▶ PROMPT
Lift out, unaltered, the lines of the material below between the line holding "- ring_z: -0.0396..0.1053" and the line holding "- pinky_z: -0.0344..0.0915", counting both.

▶ INFORMATION SUPPLIED
------------------------------------------------------------
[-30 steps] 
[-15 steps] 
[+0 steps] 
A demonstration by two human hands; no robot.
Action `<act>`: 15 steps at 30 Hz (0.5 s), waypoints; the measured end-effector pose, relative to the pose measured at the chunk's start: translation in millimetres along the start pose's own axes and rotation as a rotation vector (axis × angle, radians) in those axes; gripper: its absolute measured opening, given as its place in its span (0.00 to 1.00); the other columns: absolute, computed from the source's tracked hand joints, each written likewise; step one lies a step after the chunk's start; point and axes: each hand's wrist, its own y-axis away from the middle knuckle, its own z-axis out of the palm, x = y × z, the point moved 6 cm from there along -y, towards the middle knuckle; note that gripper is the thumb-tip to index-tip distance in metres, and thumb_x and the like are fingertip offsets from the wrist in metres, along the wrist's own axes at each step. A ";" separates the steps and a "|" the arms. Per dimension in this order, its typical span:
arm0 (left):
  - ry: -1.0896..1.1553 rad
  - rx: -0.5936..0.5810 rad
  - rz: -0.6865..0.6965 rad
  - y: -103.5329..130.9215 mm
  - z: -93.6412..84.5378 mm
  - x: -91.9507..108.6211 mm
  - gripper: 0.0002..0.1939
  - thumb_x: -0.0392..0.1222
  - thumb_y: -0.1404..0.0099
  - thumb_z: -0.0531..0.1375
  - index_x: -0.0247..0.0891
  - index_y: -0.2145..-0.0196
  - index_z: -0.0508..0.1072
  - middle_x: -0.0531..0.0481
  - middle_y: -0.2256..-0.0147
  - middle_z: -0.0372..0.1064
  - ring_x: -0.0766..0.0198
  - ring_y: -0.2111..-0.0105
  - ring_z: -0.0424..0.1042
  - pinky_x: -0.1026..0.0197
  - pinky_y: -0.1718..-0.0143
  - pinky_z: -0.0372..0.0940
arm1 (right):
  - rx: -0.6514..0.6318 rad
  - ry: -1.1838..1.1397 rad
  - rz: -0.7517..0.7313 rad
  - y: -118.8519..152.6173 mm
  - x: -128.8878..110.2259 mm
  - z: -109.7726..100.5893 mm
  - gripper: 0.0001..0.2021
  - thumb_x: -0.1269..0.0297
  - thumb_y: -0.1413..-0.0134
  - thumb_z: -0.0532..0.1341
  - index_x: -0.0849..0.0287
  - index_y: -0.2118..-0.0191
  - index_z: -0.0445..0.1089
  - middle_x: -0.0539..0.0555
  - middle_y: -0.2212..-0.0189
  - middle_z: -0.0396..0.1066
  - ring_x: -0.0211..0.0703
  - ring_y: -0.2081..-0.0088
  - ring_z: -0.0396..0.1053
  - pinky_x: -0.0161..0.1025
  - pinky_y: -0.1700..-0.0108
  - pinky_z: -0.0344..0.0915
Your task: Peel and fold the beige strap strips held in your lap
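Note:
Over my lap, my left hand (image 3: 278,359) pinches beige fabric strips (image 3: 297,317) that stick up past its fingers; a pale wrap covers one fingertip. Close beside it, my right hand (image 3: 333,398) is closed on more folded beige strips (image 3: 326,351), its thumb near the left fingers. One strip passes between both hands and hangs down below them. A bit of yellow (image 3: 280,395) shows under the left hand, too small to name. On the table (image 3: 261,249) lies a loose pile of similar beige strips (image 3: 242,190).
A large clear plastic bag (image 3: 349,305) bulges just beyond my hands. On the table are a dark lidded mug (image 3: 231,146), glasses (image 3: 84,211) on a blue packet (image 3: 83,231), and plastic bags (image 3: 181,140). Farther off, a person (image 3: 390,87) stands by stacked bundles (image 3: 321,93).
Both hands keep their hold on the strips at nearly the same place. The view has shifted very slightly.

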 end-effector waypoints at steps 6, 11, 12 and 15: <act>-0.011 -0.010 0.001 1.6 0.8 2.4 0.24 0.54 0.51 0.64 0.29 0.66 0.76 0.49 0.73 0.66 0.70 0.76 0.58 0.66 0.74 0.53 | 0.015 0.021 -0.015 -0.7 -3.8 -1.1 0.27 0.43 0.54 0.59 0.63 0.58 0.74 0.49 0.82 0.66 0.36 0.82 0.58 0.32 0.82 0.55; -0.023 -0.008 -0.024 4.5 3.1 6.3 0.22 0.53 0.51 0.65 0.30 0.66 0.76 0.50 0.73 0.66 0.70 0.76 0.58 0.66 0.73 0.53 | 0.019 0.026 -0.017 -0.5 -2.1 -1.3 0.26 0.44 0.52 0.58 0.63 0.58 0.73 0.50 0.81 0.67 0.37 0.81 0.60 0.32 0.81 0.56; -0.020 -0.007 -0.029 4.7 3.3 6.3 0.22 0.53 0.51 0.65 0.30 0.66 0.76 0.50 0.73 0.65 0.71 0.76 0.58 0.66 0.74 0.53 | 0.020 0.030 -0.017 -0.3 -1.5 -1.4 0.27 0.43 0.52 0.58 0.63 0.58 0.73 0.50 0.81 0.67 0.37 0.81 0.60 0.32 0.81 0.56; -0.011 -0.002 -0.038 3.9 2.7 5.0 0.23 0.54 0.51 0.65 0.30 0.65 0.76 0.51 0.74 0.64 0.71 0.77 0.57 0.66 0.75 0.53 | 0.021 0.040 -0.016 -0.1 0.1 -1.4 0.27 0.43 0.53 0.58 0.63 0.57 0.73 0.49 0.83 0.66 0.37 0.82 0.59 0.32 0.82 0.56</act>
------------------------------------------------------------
▶ RESPONSE TO THE TASK
  - ring_z: -0.0396..0.1053
  - pinky_x: -0.0161..0.1025
  - pinky_y: -0.1700..-0.0108
  - pinky_z: -0.0344..0.0915

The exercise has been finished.